Personnaliser la lisibilité
Aa

La Pénitence de la chair

Tous droits réservés ©

Résumé

Dans le silence des couloirs du monastère de St. Jude, chaque vœu est sacré… jusqu’à ce que le désir devienne une forme de dévotion. Sœur Elena a consacré sa vie à la foi, à la discipline et au silence. Pourtant, sous son apparente sérénité, couve un désir qu’elle tente depuis des années d’étouffer par la prière et l’obéissance. Lorsque Julian, un séminariste aussi doué que tourmenté, arrive pour terminer son année de formation sous sa tutelle, la paix fragile qu’elle s’est construite commence à voler en éclats. Ce qui ne devait être que des leçons partagées et des entretiens discrets éveille bientôt un lien indéniable, inexplicable et inéluctable. Entre la lumière des vitraux et les prières murmurées, chaque regard volé devient un aveu, chaque instant passé ensemble une tentation qui menace de les consumer tous les deux. Alors que leurs sentiments s'intensifient entre les murs ancestraux du monastère, Elena et Julian doivent affronter une question impossible : leur amour est-il une trahison envers tout ce qu'ils ont juré de protéger, ou est-il la première vérité honnête qu'ils aient jamais connue ? Campé dans la beauté envoûtante d'un sanctuaire sacré, La Pénitence de la chair est une romance gothique sombre sur la dévotion, l'amour interdit, les choix impossibles et la frontière ténue entre le salut et l'abandon.

Genre :
Erotica
Auteur :
SweetPea
Statut :
Terminé
Chapitres :
30
Rating
n/a
Classification par âge :
18+

The Penance of Sight

L'air au sein du monastère de St. Jude ne se contentait pas d'exister ; il régnait. C'était une présence lourde et omniprésente, imprégnée de poussière ancienne, de cire d'abeille et de l'odeur froide et immuable du calcaire gris, nettoyé depuis des siècles. C’était un environnement conçu pour réduire l’ego et élever l’âme, un lieu où les sens devaient être étouffés par la cadence rythmée et répétitive de la vie liturgique.

Sœur Elena parcourait le cloître avec une précision presque mécanique. Ses pas étaient silencieux, amortis par les semelles en caoutchouc de ses chaussures pratiques sur les dalles, bien que le moindre frottement eût résonné comme un coup de feu dans le calme caverneux de l’après-midi. Elle était une femme sculptée dans la maîtrise de soi. À trente-deux ans, elle était à St. Jude depuis près d’une décennie, assez longtemps pour que son habit ne soit plus un vêtement, mais une seconde peau, plus serrée, qui resserrait non seulement ses mouvements, mais le battement même de son sang.

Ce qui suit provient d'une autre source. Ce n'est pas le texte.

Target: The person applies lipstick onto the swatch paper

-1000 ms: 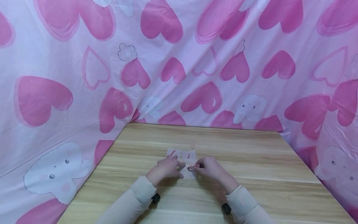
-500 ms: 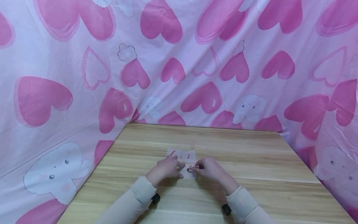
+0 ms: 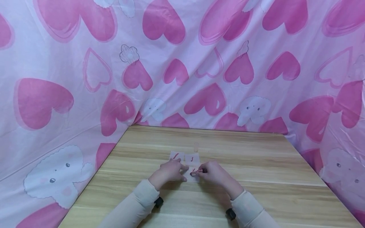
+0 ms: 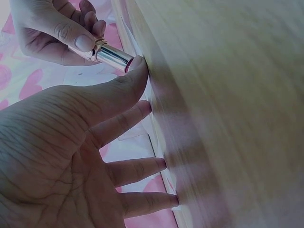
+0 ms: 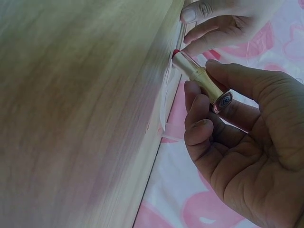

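Note:
My right hand [image 3: 214, 172] pinches a gold lipstick [image 5: 202, 78] between thumb and fingers. Its red tip is right at the nearest paper square [image 3: 194, 179], where a short red mark shows beside it. With fingers spread and nearly straight, my left hand [image 3: 169, 171] rests its fingertips on the papers. Two further white squares lie just beyond: the left paper [image 3: 173, 154] bears a slanted red stroke, partly under my left fingers, and the right paper [image 3: 188, 157] bears a small red squiggle. In the left wrist view the lipstick [image 4: 114, 58] comes close to my left thumb.
A small clear, pinkish cap-like piece [image 3: 196, 147] lies on the wooden table [image 3: 256, 158] behind the papers. Pink heart-patterned cloth [image 3: 205, 63] hangs along the back and both sides of the table.
The lipstick in my right hand has moved slightly toward me and to the left over the nearest paper, showing a red mark behind it. My left hand stays in place.

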### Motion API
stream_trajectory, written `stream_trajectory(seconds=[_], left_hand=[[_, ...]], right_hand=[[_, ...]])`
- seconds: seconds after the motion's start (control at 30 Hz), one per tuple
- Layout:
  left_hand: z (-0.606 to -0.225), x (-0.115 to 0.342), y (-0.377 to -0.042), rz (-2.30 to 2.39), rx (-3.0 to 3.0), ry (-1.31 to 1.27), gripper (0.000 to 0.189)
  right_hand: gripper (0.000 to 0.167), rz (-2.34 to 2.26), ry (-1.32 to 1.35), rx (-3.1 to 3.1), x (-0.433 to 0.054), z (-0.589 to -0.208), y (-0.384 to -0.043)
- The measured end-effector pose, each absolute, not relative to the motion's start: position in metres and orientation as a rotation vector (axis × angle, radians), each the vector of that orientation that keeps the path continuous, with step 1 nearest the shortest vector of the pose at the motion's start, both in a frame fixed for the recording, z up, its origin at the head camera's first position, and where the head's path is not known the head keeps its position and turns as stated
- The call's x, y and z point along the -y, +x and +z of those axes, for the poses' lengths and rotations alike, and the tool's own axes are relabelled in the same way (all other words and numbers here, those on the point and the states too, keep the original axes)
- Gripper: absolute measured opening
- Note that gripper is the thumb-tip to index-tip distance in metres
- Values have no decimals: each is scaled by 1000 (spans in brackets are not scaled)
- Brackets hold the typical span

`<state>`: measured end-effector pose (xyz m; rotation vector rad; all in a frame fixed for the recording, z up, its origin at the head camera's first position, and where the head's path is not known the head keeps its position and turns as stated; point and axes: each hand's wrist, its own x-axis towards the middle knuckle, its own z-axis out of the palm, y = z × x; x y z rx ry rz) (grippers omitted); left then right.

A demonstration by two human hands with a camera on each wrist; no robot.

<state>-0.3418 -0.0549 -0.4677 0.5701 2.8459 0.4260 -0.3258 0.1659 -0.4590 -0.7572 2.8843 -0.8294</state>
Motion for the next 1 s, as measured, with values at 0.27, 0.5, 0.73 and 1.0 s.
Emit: stream_trajectory(seconds=[0.27, 0.5, 0.73, 1.0], left_hand=[[-467, 55, -341, 439, -2842, 560, 51], [-468, 55, -342, 451, -2840, 560, 51], [-469, 55, -342, 453, -2837, 560, 51], [-466, 54, -339, 446, -2847, 573, 51]], right_hand=[[8, -806, -801, -2898, -165, -460, -326], [7, -819, -778, -2896, -165, -459, -324], [6, -843, -826, -2888, -166, -460, -323], [7, -843, -809, -2895, -167, -462, -322]])
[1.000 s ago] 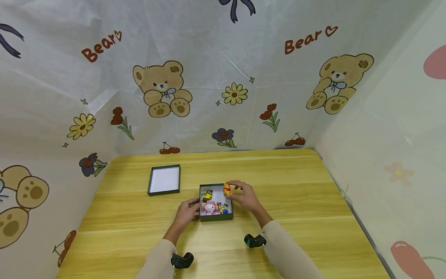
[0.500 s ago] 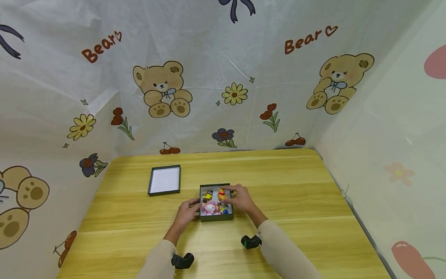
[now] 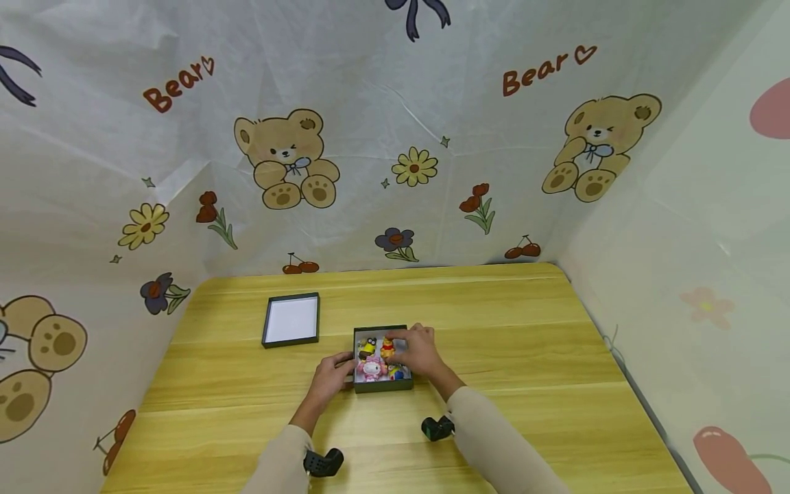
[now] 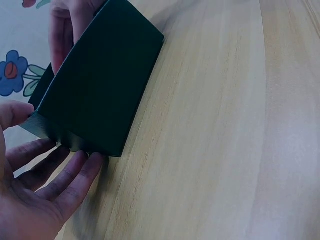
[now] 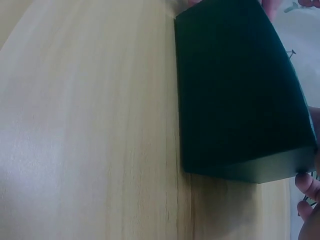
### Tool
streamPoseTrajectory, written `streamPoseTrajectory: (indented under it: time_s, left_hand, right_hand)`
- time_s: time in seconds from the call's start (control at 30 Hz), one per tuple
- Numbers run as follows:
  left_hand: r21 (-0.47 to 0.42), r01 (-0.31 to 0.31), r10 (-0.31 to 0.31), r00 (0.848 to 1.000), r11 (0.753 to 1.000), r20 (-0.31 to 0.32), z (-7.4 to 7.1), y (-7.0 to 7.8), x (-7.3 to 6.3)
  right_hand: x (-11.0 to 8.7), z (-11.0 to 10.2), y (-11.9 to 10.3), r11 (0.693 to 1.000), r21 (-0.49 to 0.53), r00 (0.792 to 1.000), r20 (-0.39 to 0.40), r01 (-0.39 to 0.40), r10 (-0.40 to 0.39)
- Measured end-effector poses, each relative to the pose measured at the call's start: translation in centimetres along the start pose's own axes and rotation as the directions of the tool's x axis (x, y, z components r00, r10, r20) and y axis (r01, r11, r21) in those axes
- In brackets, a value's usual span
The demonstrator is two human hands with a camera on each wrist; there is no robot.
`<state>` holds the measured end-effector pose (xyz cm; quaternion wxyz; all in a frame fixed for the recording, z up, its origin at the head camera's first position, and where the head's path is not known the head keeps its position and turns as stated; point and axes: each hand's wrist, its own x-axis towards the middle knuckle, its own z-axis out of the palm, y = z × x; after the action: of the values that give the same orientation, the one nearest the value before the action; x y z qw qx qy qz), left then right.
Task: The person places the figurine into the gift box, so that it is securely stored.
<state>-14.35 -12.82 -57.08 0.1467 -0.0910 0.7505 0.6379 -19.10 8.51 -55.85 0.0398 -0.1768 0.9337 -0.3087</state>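
Two beige sleeves (image 3: pixel 503 442) are extended over a wood-grain table (image 3: pixel 524 336), a black device (image 3: pixel 324 462) fitted near each cuff. Beyond them, an open dark green box (image 3: pixel 382 387) with a pale interior is set on the tabletop. Its left side is gripped by the left hand (image 3: pixel 330 379), the thumb placed at the upper edge and the fingers spread along the wall below. In the nearer part of the box, a pink figure (image 3: pixel 372 368) with a white face is seen on the left, with a blue-and-yellow figure (image 3: pixel 396 373) placed just beside it on the right. Behind the pink one, a yellow-and-black figure (image 3: pixel 368 346) is seen. To the right of that, a yellow figure in red (image 3: pixel 387 348) is pinched between the thumb and fingers of the right hand (image 3: pixel 421 351), inside the box outline; whether the floor of the box is touched cannot be told. Farther back and to the left, a shallow dark-rimmed tray (image 3: pixel 291 341) is laid with its white inside facing up. The table is backed by a pale cloth (image 3: pixel 364 82) printed with bears, flowers, cherries and the word "Bear."
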Motion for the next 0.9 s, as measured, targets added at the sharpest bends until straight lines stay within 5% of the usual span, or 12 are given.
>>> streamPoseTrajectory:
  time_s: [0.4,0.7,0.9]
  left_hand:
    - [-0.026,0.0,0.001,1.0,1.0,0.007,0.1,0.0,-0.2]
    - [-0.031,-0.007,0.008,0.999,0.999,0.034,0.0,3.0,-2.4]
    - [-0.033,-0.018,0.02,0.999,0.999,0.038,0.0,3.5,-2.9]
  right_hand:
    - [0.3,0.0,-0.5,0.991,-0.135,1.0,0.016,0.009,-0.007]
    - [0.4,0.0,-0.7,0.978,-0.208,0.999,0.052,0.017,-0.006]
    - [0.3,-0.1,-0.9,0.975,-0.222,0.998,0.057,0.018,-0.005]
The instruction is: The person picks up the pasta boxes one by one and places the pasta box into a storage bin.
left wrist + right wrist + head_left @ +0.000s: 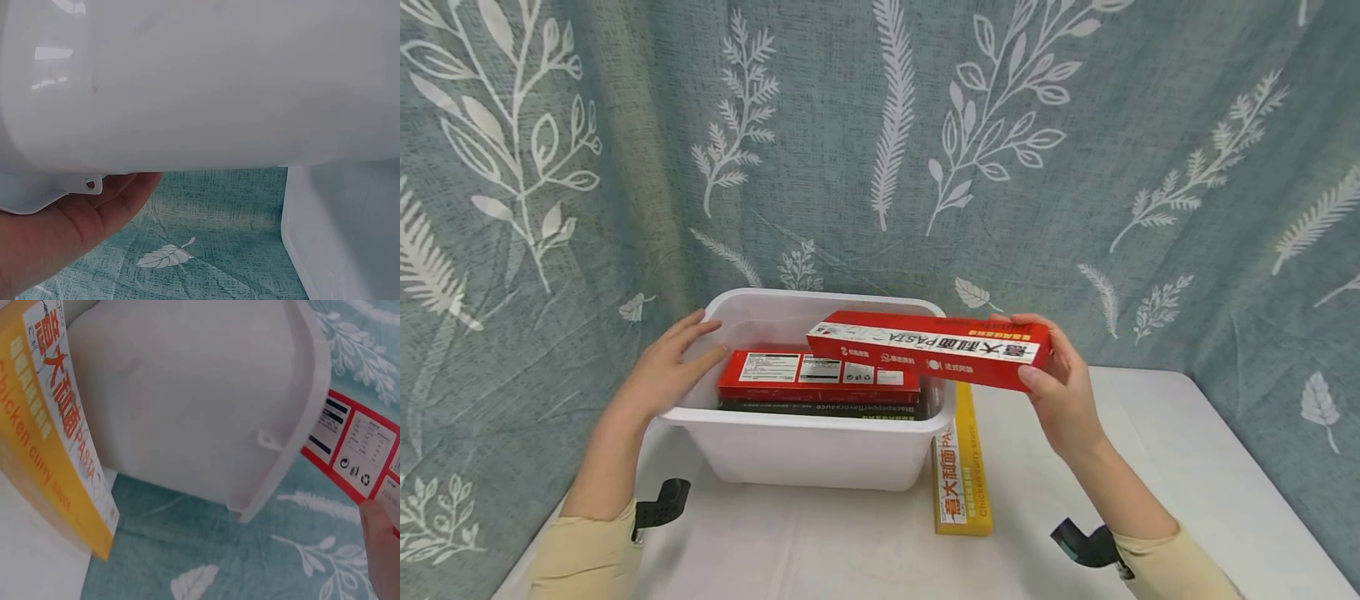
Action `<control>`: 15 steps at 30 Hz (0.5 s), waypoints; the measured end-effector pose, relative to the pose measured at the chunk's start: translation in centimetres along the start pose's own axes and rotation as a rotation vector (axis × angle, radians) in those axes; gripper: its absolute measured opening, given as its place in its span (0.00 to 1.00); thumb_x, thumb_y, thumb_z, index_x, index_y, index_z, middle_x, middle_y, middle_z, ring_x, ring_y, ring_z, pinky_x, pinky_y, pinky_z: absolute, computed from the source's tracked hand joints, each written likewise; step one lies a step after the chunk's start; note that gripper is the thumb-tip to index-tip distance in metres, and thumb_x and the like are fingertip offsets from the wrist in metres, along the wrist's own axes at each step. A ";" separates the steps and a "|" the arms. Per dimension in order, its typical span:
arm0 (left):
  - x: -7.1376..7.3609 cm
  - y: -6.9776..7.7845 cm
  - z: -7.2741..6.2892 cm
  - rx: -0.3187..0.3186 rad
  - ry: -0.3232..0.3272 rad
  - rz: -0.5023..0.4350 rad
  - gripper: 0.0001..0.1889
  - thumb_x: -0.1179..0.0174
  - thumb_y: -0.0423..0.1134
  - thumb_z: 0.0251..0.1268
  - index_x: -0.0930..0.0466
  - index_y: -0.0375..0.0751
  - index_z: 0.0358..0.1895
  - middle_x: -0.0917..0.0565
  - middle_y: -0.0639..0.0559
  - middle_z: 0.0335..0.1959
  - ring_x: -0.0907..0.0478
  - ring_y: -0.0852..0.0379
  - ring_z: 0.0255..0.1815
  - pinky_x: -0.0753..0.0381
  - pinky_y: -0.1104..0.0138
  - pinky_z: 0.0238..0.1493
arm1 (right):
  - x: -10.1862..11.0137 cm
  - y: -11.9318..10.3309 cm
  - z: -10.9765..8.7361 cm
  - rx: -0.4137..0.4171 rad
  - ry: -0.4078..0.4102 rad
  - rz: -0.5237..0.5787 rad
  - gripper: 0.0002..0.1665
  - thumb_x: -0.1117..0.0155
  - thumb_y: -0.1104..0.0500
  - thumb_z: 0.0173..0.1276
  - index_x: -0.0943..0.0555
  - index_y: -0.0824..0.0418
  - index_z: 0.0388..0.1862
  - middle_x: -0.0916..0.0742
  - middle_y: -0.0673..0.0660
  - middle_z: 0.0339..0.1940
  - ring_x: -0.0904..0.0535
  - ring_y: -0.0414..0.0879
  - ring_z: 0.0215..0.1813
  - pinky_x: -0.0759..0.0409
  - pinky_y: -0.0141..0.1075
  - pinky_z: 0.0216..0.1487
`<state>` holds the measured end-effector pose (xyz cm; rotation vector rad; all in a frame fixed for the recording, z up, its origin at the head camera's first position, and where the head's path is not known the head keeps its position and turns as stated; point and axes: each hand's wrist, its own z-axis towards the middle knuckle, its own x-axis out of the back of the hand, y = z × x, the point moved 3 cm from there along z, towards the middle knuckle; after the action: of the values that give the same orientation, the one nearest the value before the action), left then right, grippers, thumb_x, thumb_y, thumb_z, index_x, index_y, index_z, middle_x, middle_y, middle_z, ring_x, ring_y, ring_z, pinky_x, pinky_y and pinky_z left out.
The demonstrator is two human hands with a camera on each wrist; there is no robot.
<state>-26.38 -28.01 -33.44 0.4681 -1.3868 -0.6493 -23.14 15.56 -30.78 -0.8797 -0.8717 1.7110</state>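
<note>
A long red pasta box (925,346) is gripped at its right end by my right hand (1063,387), with its left end over the opening of a white plastic bin (820,454). In the right wrist view, the red box's printed underside (359,453) shows beside the bin wall (200,400), and part of the thumb lies on it. My left hand (673,371) rests on the bin's left rim, fingers reaching over it. Inside the bin, another red box (820,379) lies flat on a dark box (820,410) lettered for black pepper sauce.
A yellow chicken curry pasta box (962,475) lies on the white table (790,550), close against the bin's right side. Behind the table hangs a blue-green curtain (820,167) with white leaf prints. Each forearm wears a black wrist mount.
</note>
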 end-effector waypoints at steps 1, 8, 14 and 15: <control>0.0 0.0 0.0 -0.001 -0.001 0.000 0.36 0.50 0.55 0.74 0.42 0.32 0.74 0.54 0.34 0.78 0.55 0.26 0.74 0.49 0.28 0.62 | -0.2 0.3 0.2 -0.006 -0.013 -0.012 0.26 0.48 0.70 0.64 0.28 0.56 0.61 0.23 0.56 0.65 0.30 0.54 0.63 0.20 0.37 0.53; 0.0 0.0 -0.3 -0.002 -0.003 -0.008 0.36 0.50 0.54 0.74 0.42 0.32 0.74 0.54 0.34 0.78 0.56 0.26 0.74 0.49 0.28 0.62 | -1.5 1.8 1.4 -0.032 -0.105 -0.021 0.26 0.47 0.67 0.63 0.28 0.55 0.61 0.23 0.56 0.64 0.31 0.55 0.64 0.20 0.39 0.54; 0.0 0.1 -0.4 0.004 -0.001 -0.008 0.36 0.50 0.54 0.74 0.42 0.32 0.74 0.54 0.34 0.78 0.56 0.27 0.74 0.50 0.29 0.62 | -2.4 2.4 1.9 -0.035 -0.190 0.010 0.26 0.44 0.65 0.63 0.27 0.55 0.62 0.22 0.55 0.63 0.30 0.54 0.63 0.20 0.41 0.54; 0.0 0.1 -0.5 0.004 0.000 -0.006 0.36 0.50 0.54 0.74 0.42 0.32 0.74 0.54 0.34 0.78 0.56 0.27 0.74 0.50 0.29 0.62 | -2.5 2.5 2.0 -0.042 -0.203 0.007 0.26 0.43 0.64 0.63 0.27 0.55 0.62 0.22 0.54 0.63 0.30 0.53 0.63 0.19 0.41 0.53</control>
<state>-25.91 -28.01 -33.43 0.4755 -1.3873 -0.6516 -25.29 12.19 -31.63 -0.7459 -1.0430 1.8162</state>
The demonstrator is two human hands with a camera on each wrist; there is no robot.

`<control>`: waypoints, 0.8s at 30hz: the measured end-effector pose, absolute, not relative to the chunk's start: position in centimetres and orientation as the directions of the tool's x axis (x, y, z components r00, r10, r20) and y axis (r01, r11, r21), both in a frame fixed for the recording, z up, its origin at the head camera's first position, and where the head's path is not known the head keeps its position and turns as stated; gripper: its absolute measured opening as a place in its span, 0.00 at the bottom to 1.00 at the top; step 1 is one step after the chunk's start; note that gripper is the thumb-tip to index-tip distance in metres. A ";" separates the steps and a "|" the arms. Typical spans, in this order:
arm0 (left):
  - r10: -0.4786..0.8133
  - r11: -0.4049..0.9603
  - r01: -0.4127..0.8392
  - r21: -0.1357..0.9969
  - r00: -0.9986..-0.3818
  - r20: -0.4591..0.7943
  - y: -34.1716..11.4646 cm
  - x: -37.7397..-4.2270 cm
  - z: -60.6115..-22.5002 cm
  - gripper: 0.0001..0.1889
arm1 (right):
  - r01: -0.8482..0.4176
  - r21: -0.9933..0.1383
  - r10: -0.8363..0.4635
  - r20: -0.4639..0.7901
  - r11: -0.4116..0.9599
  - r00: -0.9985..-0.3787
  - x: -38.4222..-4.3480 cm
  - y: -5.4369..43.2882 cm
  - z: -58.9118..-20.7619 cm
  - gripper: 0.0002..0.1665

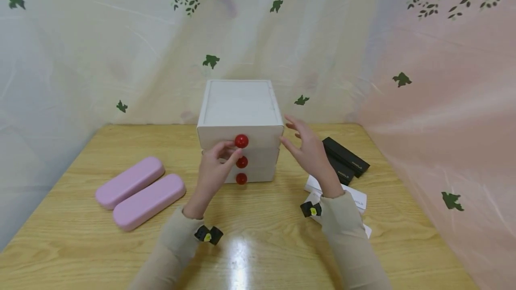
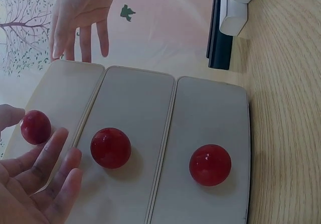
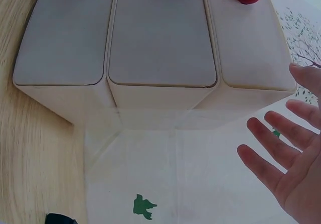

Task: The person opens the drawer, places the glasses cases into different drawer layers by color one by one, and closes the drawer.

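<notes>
A white three-drawer box (image 1: pixel 242 102) stands upright, each drawer front bearing a round red knob. My left hand (image 1: pixel 215 164) is at the top knob (image 2: pixel 35 127), thumb on one side and index finger on the other, pinching it. The middle knob (image 2: pixel 111 148) and bottom knob (image 2: pixel 210 165) are untouched. All drawers sit closed. Beside the box's upper right edge, my right hand (image 1: pixel 308 151) is raised with its fingers spread and holds nothing. Its thumb is close to the top drawer's corner; whether they touch I cannot tell.
Two pink oblong cases (image 1: pixel 149 202) lie side by side on the wooden table (image 1: pixel 258 236) at left. On the right are black boxes (image 1: pixel 346 155) and white boxes (image 1: pixel 356 198), partly behind my right forearm. A leaf-printed curtain (image 1: pixel 258 35) hangs behind the table.
</notes>
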State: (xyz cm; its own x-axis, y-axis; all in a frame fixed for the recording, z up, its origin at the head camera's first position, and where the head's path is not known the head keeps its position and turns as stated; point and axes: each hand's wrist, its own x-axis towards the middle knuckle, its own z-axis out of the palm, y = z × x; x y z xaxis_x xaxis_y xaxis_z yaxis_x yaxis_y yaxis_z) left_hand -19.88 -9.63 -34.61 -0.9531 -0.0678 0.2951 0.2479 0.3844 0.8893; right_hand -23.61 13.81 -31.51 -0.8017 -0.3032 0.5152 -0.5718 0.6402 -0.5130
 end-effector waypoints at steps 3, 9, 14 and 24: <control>-0.076 0.396 0.239 0.887 -0.954 0.291 -9.5 -19.9 -34.6 0.17 | -0.581 -0.531 -0.309 0.516 0.617 -0.799 -23.9 13.7 -31.3 0.35; -0.107 0.435 0.220 0.873 -0.950 0.293 -9.2 -19.9 -34.5 0.18 | -0.577 -0.569 -0.314 0.496 0.586 -0.809 -24.3 13.4 -31.0 0.34; -0.148 0.471 0.222 0.854 -0.934 0.325 -8.8 -20.0 -34.5 0.18 | -0.574 -0.584 -0.321 0.484 0.574 -0.814 -24.5 13.3 -31.0 0.33; -0.225 0.542 0.235 0.807 -0.884 0.409 -7.9 -20.2 -34.6 0.17 | -0.572 -0.612 -0.328 0.472 0.547 -0.818 -24.9 13.2 -30.8 0.29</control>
State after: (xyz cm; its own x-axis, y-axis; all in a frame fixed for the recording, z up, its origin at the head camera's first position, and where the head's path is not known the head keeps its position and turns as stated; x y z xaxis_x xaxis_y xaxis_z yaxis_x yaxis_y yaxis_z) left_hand -20.21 -7.86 -34.55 -0.8843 -0.2255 0.4089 0.2350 0.5418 0.8070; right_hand -24.94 13.15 -30.79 -0.8183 -0.3284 0.4717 -0.5720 0.5466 -0.6116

Elle tirait sa fierté de son calme. C’était son armure. Mais récemment, cette armure avait commencé à se fissurer. Elle s’agenouillait pendant les vêpres, le marbre froid s’infiltrant dans ses genoux, et son esprit s’évadait, non vers le céleste, mais vers le charnel. Elle saisissait l'odeur de l'encens et l'imaginait comme celle d'une peau chauffée par l'effort. C’était une fragmentation terrifiante et exaltante de sa réalité.

Puis, la cloche a sonné, signalant l’arrivée du nouveau prêtre étudiant.

Elena était chargée de l’accueil. C’était une tâche qu’elle accomplissait d’ordinaire avec une efficacité vide et habituelle, mais alors qu’elle tournait l'angle de l’aile ouest, elle s’est arrêtée.

Julian se tenait près de l’arche qui surplombait le jardin intérieur. Il regardait le plafond voûté, son profil pris dans un rayon de soleil de fin d’après-midi qui perçait les fenêtres hautes. Il était jeune ; douloureusement, étonnamment jeune. Ses vêtements étaient raides, sentant encore l’amidon frais du tailleur, et ses cheveux, sombres et coupés court, captaient la lumière d’une façon qui faisait de lui une figure issue des fresques anciennes et romantiques du réfectoire.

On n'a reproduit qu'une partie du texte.